[AIM OF THE TASK] Exactly the lines from the one containing "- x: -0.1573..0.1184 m" through the one containing "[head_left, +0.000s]" in the listing below are to be copied, with the pictures left out.

= = = = =

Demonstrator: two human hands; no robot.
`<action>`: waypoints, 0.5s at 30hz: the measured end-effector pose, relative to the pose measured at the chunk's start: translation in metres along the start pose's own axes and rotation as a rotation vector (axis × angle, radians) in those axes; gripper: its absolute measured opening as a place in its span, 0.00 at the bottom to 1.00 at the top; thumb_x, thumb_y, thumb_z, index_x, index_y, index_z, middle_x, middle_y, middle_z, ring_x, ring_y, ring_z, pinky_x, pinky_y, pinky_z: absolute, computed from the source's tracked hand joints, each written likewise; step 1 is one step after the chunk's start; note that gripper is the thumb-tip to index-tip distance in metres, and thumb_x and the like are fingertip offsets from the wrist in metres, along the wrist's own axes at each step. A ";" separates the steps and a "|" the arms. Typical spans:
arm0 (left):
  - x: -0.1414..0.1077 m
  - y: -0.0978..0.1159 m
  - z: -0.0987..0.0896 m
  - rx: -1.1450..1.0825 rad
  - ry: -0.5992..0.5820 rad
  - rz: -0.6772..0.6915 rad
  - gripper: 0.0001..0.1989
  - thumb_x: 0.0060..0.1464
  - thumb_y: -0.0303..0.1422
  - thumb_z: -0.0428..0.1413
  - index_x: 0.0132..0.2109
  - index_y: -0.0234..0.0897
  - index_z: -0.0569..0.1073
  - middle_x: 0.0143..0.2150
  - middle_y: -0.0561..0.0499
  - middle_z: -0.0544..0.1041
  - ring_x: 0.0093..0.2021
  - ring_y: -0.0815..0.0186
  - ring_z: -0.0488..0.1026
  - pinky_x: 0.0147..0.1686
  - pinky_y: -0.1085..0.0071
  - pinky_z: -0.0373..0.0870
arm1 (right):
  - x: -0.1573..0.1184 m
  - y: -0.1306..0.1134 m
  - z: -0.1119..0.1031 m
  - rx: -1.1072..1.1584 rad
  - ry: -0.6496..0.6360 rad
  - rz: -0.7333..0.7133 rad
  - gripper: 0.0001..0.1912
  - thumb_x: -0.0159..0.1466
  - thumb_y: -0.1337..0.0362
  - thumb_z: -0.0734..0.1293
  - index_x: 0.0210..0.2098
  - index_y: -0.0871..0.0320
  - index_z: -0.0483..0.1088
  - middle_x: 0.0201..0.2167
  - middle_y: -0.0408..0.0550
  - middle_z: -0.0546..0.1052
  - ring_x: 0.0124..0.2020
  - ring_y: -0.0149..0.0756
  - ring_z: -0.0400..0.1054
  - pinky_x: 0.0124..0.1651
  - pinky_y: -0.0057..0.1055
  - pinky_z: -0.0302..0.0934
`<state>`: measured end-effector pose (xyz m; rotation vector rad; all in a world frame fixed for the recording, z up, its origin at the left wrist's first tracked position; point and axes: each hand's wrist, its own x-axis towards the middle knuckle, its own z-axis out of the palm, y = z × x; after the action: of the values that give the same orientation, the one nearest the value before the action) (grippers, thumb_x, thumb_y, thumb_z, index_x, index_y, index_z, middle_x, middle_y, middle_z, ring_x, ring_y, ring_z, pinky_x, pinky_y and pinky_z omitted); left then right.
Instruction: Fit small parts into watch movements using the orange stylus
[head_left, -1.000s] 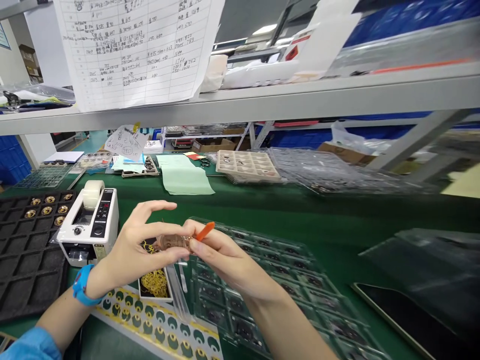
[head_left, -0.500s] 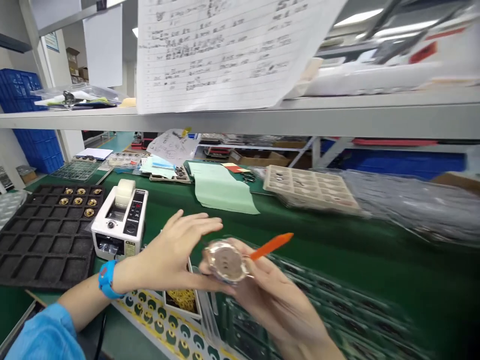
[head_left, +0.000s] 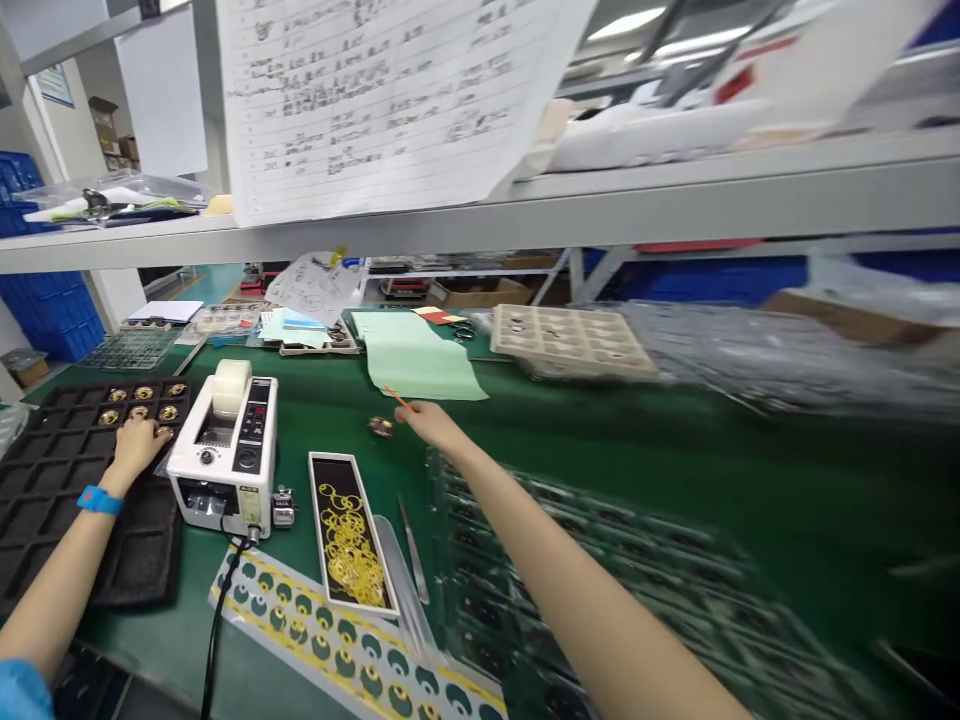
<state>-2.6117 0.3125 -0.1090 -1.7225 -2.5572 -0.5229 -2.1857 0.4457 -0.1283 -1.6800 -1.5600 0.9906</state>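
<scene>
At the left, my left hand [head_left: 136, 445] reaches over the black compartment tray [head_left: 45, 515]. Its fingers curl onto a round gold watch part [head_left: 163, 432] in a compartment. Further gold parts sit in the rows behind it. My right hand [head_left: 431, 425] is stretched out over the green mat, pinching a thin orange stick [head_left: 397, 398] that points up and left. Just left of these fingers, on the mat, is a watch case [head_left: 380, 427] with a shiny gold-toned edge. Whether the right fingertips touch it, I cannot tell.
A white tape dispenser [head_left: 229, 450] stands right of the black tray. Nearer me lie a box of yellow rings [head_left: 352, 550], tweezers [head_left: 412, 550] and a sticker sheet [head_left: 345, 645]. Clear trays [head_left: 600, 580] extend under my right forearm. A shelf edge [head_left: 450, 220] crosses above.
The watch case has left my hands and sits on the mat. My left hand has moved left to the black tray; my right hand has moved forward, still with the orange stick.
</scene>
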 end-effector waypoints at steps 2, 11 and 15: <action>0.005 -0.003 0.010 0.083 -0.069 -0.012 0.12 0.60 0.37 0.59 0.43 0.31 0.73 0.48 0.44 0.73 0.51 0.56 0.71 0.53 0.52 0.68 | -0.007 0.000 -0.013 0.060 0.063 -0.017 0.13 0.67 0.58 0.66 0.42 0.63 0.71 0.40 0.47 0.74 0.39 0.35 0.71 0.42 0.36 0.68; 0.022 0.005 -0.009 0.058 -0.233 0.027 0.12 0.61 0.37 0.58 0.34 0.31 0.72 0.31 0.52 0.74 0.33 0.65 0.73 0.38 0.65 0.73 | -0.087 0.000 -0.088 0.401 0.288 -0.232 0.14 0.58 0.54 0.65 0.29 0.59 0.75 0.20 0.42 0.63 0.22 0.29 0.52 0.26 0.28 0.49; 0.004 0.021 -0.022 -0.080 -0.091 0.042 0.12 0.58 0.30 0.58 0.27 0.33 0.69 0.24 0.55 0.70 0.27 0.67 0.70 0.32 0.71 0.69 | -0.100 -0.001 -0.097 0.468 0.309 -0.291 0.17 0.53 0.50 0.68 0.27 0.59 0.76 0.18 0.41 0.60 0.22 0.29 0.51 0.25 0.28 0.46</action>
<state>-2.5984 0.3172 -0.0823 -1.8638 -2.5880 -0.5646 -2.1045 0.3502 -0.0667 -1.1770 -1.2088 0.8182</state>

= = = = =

[WRITTEN ANSWER]
  - x: -0.1573..0.1184 m
  - y: -0.1306..0.1134 m
  - z: -0.1119..0.1031 m
  - rx: -1.1072..1.1584 rad
  - ry: -0.6496..0.6360 rad
  - rz: -0.7333..0.7133 rad
  - gripper: 0.0001..0.1912
  - thumb_x: -0.0159..0.1466
  - thumb_y: -0.1337..0.0362
  - thumb_z: -0.0734..0.1293
  - index_x: 0.0210..0.2098
  - index_y: -0.0871..0.0320
  - index_z: -0.0483..0.1088
  - middle_x: 0.0201..0.2167
  - middle_y: -0.0408..0.0550
  - middle_z: -0.0546..0.1052
  - ring_x: 0.0124..0.2020
  - ring_y: -0.0149..0.0756
  - ring_z: -0.0400..0.1054
  - pinky_x: 0.0124..0.1651
  - pinky_y: -0.0057..0.1055
  - pinky_z: -0.0302..0.0934
`<state>`: measured end-effector pose (xyz m; rotation vector rad; all in a world frame fixed for the recording, z up, its origin at the left wrist's first tracked position; point and axes: each hand's wrist, its own x-axis towards the middle knuckle, its own z-axis out of the palm, y = z × x; after the action: of the values that give the same orientation, the one nearest the value before the action) (grippers, thumb_x, thumb_y, thumb_z, index_x, index_y, index_z, middle_x, middle_y, middle_z, ring_x, ring_y, ring_z, pinky_x, pinky_y and pinky_z omitted); left then right.
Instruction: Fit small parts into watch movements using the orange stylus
[head_left, -1.000s] 
[head_left, -0.500s] 
[head_left, +0.000s] 

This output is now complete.